*** Opening of Given information ***
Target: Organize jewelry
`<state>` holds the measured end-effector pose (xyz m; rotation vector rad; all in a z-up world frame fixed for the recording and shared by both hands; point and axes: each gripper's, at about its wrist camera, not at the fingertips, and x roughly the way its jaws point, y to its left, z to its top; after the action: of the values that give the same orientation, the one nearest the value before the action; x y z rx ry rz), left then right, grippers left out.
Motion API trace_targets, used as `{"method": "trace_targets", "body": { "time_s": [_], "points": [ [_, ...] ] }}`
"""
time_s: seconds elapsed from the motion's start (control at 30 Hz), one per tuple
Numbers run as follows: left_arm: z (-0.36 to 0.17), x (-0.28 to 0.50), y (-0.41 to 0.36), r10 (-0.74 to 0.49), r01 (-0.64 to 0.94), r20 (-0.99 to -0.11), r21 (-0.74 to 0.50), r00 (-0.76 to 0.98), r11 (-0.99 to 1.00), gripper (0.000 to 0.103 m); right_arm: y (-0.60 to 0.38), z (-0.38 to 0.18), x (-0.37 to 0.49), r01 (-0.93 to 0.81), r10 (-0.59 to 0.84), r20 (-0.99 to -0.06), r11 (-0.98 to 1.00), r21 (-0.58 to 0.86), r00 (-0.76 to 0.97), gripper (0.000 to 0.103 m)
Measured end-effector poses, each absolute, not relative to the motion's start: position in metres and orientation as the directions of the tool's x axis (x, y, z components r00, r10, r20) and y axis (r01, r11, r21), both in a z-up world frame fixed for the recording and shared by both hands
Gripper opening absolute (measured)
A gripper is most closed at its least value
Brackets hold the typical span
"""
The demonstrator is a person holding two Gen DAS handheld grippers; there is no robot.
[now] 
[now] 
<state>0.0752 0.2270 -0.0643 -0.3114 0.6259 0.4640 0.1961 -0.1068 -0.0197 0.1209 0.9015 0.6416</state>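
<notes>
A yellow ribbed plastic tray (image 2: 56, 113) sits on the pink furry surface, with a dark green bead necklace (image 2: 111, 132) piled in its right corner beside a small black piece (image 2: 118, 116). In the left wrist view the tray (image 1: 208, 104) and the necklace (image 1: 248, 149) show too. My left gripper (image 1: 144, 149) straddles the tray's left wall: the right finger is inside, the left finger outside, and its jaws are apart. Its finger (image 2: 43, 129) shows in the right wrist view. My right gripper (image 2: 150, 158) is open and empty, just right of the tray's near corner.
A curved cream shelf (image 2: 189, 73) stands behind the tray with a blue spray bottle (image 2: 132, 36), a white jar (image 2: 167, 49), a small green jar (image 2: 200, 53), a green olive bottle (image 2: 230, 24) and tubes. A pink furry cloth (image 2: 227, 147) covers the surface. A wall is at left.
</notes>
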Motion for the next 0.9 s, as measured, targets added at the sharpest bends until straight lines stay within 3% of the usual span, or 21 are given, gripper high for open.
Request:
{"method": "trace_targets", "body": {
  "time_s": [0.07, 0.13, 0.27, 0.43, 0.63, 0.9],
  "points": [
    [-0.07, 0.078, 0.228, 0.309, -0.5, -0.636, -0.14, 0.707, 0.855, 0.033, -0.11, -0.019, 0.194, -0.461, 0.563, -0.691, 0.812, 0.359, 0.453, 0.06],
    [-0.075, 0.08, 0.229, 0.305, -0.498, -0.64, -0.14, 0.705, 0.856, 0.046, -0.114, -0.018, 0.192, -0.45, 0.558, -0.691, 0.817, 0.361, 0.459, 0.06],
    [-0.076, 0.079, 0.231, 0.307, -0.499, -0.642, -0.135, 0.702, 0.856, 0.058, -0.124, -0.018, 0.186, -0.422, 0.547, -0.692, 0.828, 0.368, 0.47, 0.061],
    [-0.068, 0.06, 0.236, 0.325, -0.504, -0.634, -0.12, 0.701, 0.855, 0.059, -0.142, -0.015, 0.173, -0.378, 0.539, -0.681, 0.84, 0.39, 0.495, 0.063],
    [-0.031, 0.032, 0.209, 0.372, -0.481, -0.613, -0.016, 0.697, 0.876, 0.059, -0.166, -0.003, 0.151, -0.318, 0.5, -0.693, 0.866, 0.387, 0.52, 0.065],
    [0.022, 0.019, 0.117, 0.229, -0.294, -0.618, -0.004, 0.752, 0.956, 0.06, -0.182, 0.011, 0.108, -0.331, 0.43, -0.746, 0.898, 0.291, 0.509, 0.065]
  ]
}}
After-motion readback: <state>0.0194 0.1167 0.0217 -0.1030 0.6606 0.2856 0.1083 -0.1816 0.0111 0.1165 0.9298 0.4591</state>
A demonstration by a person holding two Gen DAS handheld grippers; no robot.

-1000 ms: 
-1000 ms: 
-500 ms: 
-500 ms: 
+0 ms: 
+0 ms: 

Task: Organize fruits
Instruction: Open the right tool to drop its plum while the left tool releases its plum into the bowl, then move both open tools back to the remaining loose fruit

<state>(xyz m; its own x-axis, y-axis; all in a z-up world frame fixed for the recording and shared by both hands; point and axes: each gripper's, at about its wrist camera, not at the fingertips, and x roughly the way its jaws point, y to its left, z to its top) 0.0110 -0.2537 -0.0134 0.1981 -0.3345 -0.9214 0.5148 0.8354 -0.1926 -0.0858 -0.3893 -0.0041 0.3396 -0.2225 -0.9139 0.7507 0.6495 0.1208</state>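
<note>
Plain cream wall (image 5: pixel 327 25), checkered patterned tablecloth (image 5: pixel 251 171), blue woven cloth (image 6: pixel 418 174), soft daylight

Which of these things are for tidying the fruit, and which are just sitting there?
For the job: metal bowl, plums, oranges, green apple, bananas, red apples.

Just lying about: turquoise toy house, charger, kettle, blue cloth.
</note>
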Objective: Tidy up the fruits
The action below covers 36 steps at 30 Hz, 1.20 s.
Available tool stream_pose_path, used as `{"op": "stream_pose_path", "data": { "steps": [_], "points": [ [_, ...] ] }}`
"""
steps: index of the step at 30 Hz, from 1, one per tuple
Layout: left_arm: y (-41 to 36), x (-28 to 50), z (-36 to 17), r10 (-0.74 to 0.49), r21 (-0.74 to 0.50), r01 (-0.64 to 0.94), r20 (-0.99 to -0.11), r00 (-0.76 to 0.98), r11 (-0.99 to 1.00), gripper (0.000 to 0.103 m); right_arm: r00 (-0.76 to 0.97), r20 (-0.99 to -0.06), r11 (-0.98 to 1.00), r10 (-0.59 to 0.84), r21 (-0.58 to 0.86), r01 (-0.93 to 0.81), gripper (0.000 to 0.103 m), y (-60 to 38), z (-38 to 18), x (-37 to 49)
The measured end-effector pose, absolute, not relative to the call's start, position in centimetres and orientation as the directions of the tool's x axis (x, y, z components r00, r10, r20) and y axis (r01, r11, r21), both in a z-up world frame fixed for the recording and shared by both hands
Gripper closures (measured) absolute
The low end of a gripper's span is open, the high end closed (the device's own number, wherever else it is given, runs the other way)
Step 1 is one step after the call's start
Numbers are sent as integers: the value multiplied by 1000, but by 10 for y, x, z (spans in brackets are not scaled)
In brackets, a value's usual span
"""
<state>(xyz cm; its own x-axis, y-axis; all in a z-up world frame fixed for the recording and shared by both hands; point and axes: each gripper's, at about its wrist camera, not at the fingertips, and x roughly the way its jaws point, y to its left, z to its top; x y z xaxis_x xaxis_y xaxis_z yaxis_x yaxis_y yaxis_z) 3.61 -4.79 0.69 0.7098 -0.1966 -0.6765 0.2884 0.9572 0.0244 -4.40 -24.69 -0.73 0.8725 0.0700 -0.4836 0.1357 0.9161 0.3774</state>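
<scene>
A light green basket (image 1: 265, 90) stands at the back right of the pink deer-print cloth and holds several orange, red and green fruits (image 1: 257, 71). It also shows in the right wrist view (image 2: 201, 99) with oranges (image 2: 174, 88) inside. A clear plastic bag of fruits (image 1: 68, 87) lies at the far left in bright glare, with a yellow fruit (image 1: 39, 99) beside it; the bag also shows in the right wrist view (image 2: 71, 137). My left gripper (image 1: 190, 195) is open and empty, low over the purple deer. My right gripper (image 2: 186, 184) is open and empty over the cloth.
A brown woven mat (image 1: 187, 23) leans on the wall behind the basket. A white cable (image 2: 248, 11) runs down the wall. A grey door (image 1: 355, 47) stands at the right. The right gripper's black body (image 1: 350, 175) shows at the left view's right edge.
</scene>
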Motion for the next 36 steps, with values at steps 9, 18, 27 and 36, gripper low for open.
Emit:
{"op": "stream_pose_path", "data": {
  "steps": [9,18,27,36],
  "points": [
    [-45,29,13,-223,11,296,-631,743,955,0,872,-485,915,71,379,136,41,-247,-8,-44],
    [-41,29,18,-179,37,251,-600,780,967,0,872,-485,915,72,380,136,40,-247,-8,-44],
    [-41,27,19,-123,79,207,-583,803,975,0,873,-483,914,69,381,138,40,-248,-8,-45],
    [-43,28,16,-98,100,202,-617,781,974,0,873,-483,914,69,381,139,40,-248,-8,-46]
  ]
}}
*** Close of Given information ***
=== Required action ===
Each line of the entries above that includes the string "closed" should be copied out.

=== Task response ===
A gripper is most closed at its least value
The low end of a gripper's span is open, the high end closed (the device's own number, wherever else it is given, runs the other way)

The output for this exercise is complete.